I used to be in love with the Duke of Suffolk, Charles Brandon. Now I’m in love with Cesare Borgia. Maybe not so much in love with as obsessed with. But fascinated all the same.
I’ve recently developed a new delusion of grandeur to add to my long list. A PhD in European History, focusing on the Renaissance. To become a professor, a real scholar, and to live with all this fascination surrounding me and my work. To write dissertations interpreting real events of the Renaissance, to share them with other people eager to learn, and maybe even dabble in historical fiction of my own. I want to learn everything about the time period, all the royalty.
I want to immerse myself in the past and visit all the countries, specific cities, in which these events took place. I want to see the art in the Vatican that Cesare looked at when he was walking through the halls as a cardinal, then as Captain-General of the Papal guard, then as the devoted son of the Pope with a French army at his back. I want to explore the courtyard where Anne Boleyn was put to death by a famous French swordsman, as a last act of some kindness from Henry VIII. I want to see her ghost walking around, eternally in Purgatory, at the Tower of London (if ghosts exist). I want to see the castles where these people lived, loved, died.
My mom has said before that I probably know everything there is to know about Anne Boleyn. She’s said I would be great at writing historical fictions. My friend Erin’s mother once asked Erin if, like in the movie “The Other Boleyn Girl”, Henry VIII raped Anne. Erin told her to ask me.
When Tom and I watch these TV shows, I explain to him the historical inaccuracies, how certain figures came to relate to one another, furnish further insights and information as to who certain people are. I want to become fluent in French and Italian. (My Italian pronunciation is getting a bit better, although my translating skills are based solely off what little French I can grasp). I want to touch the books they touched, see letters they wrote, piece together facts and establish my own opinions. Maybe I’ll fall out of love. Maybe I’ll meet new loves. And maybe, if there’s a Heaven and if these people managed to find their ways to God’s grace, they will be interested in meeting me if I make it up there myself.
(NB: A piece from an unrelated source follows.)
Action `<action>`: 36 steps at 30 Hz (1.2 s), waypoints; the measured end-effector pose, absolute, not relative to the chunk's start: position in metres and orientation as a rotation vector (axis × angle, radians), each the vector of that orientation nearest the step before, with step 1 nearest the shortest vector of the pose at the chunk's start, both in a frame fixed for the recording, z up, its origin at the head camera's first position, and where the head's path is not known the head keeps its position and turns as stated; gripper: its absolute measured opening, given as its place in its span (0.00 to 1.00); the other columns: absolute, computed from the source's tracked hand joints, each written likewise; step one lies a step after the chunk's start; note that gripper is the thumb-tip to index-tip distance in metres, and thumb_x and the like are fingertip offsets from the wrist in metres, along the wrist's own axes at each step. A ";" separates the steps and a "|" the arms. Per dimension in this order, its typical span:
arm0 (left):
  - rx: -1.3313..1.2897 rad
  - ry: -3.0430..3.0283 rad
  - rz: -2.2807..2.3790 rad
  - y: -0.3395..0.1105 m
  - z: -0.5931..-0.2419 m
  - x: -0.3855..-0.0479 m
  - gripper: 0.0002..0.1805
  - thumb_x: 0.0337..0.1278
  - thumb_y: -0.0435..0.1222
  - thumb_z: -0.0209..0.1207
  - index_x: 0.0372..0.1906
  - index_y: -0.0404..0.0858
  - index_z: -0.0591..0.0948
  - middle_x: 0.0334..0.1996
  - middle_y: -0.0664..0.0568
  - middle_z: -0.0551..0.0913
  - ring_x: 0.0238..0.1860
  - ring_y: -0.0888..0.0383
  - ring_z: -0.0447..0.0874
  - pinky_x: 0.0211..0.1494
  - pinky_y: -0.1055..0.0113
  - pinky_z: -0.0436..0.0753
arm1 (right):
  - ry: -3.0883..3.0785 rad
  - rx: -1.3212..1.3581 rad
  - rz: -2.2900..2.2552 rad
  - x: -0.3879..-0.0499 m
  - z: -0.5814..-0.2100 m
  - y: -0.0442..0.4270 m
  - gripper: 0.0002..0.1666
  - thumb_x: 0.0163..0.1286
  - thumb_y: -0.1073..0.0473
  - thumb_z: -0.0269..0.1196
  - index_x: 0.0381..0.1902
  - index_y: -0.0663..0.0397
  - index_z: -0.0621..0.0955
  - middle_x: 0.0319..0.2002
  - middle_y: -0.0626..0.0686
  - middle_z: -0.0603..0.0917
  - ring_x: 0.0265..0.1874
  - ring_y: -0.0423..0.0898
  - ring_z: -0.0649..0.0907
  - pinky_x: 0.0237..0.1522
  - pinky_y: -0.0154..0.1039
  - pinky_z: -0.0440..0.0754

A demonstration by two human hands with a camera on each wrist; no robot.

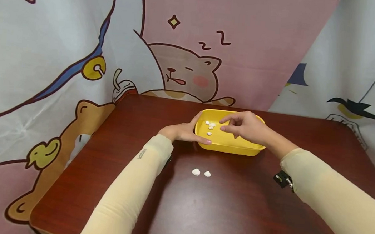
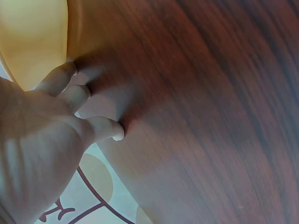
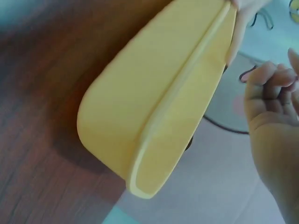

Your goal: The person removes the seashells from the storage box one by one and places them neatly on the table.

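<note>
In the head view, a yellow tray (image 1: pixel 237 149) holds several small white pieces (image 1: pixel 209 133) near its left end. My left hand (image 1: pixel 184 132) grips that end, thumb along the near rim. The left wrist view shows the hand (image 2: pixel 44 121) beside the tray (image 2: pixel 35 35), some fingertips by the tabletop. Over the tray's interior hovers my right hand (image 1: pixel 247 127), thumb and index finger apart, other fingers bent, nothing visible between them. In the right wrist view this hand (image 3: pixel 275 107) is beyond the tray's wall (image 3: pixel 124 93).
Two white pieces, one on the left (image 1: pixel 196 172) and one on the right (image 1: pixel 207 174), lie on the dark red-brown table (image 1: pixel 233 209) nearer than the tray. Behind the table's far edge hangs a cartoon-printed cloth (image 1: pixel 251 74), which continues along the left side.
</note>
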State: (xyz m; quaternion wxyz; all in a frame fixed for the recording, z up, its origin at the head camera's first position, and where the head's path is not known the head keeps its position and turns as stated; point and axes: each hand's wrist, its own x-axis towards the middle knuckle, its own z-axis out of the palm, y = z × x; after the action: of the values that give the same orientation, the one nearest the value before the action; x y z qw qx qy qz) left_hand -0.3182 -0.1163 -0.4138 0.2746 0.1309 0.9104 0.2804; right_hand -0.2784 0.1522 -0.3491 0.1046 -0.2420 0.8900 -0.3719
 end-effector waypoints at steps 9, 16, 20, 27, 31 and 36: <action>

These are delusions of grandeur because I knew that, with simply a diploma in my hand, I could get a job in the field in which I currently work. So, I didn’t exactly apply myself whole-heartedly in Undergrad. Plus, my fascination, while the most stable of all my obsessions, with these histories will most likely dissipate soon enough. But, I wrap myself in the comfort of imagining what my life would be like. Who knows? Maybe out there is a university that will accept my academic past and see through it to my passion. A passion I did not have for Political Science.
My dad said he wouldn’t pay for me to go to an expensive college just to wind up with a useless degree. So, I did not major in history. I never had any intention of getting a Master’s or PhD until recently. And I certainly would not have put my parents under the financial strain of 4-8 more years of school. But with my own means, with my own credit and my own life already begun, maybe it’s not so far-fetched after all. We’ll see.